▶ [Task statement]: Each entry is to be given again precisely, and no picture may be carried over.

:: Excerpted records

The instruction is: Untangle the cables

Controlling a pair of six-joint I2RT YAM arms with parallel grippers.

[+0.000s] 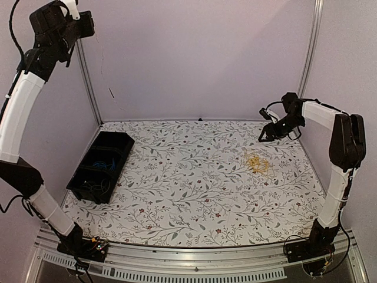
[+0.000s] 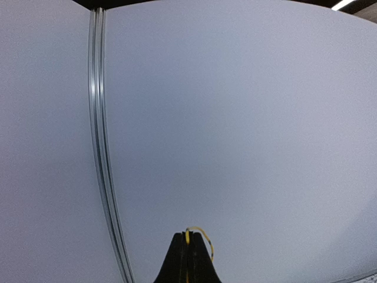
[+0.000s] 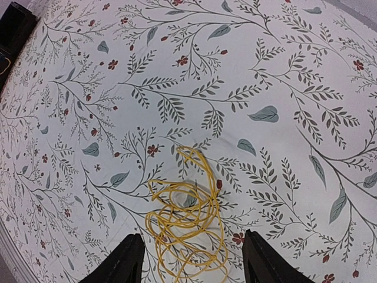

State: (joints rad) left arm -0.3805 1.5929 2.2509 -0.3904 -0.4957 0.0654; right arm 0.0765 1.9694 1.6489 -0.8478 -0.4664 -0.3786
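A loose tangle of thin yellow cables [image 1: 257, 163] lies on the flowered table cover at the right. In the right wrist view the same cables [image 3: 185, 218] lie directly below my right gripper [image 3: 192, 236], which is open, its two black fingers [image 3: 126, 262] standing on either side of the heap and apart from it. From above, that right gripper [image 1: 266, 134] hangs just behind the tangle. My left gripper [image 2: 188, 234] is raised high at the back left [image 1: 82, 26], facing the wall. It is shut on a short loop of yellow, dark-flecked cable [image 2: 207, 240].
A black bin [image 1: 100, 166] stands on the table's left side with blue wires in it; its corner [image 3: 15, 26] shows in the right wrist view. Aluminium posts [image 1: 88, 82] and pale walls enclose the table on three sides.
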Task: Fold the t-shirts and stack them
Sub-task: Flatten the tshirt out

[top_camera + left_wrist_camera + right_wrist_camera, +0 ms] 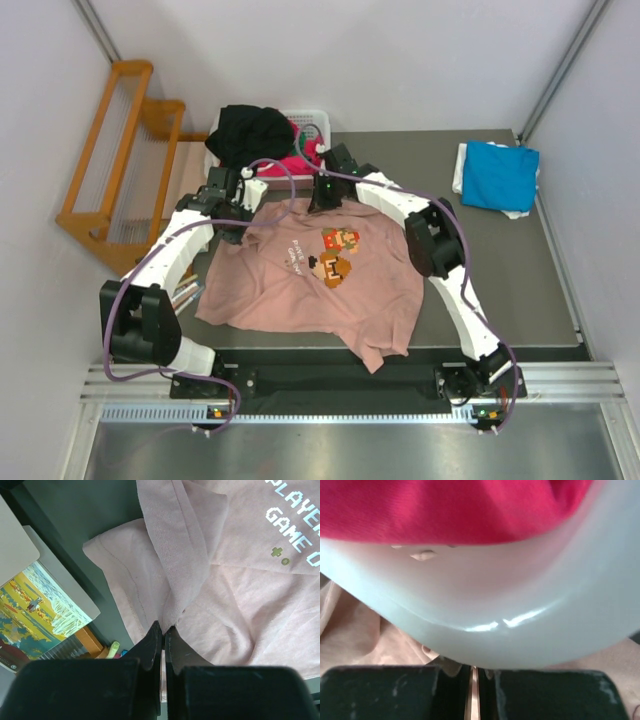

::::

▶ [Reply]:
The instruction is: Untangle the cables

Controlling a pair of six-joint I2RT YAM arms with parallel grippers.

[+0.000s] 
[+0.000s] 
[+0.000s] 

State: (joints rad) left arm -0.3805 1.5929 2.2509 -0.3904 -0.4957 0.0654; right arm 0.0765 1.9694 1.6489 -0.8478 -0.4664 -0.3786
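A loose tangle of thin yellow cables [image 1: 257, 163] lies on the flowered table cover at the right. In the right wrist view the same cables [image 3: 185, 218] lie directly below my right gripper [image 3: 192, 236], which is open, its two black fingers [image 3: 126, 262] standing on either side of the heap and apart from it. From above, that right gripper [image 1: 266, 134] hangs just behind the tangle. My left gripper [image 2: 188, 234] is raised high at the back left [image 1: 82, 26], facing the wall. It is shut on a short loop of yellow, dark-flecked cable [image 2: 207, 240].
A black bin [image 1: 100, 166] stands on the table's left side with blue wires in it; its corner [image 3: 15, 26] shows in the right wrist view. Aluminium posts [image 1: 88, 82] and pale walls enclose the table on three sides.
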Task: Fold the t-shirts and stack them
Sub-task: Flatten the tshirt out

[top_camera + left_wrist_camera + right_wrist_camera, +0 ms] 

This answer requires nothing more.